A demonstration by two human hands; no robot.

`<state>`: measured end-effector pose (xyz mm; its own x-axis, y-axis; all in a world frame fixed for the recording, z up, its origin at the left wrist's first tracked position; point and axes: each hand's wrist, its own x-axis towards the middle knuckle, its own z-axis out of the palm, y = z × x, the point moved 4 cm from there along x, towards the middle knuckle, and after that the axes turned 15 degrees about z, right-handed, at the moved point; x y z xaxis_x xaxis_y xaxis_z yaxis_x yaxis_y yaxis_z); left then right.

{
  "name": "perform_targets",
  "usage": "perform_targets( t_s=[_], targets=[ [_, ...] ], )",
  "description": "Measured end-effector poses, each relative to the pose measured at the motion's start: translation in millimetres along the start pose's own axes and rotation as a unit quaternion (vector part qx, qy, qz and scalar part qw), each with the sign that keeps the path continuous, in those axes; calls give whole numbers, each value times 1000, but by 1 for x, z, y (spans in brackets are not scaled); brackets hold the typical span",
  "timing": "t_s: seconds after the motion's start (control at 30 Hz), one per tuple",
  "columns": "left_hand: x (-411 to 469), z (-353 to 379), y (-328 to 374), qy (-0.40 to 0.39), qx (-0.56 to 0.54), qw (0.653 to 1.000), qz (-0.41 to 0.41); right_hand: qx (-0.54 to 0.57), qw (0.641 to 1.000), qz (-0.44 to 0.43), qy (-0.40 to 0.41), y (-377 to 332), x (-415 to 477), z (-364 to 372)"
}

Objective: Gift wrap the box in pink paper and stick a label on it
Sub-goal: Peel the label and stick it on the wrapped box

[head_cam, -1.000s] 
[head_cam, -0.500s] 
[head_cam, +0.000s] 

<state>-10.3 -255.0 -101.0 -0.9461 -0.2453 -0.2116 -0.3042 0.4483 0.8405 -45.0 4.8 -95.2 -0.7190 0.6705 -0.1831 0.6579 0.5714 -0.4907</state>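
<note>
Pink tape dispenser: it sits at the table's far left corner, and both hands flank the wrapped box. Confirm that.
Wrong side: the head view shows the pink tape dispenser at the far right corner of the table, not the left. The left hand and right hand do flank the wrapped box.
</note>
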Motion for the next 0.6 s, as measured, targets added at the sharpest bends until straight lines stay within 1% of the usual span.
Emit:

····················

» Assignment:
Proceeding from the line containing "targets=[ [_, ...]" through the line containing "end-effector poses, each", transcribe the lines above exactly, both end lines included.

» Solution:
  "usage": "perform_targets( t_s=[_], targets=[ [_, ...] ], )",
  "description": "Measured end-effector poses, each relative to the pose measured at the motion's start: translation in millimetres along the start pose's own axes and rotation as a unit quaternion (vector part qx, qy, qz and scalar part qw), each with the sign that keeps the path continuous, in those axes; calls give whole numbers, each value times 1000, but by 1 for x, z, y (spans in brackets are not scaled); brackets hold the typical span",

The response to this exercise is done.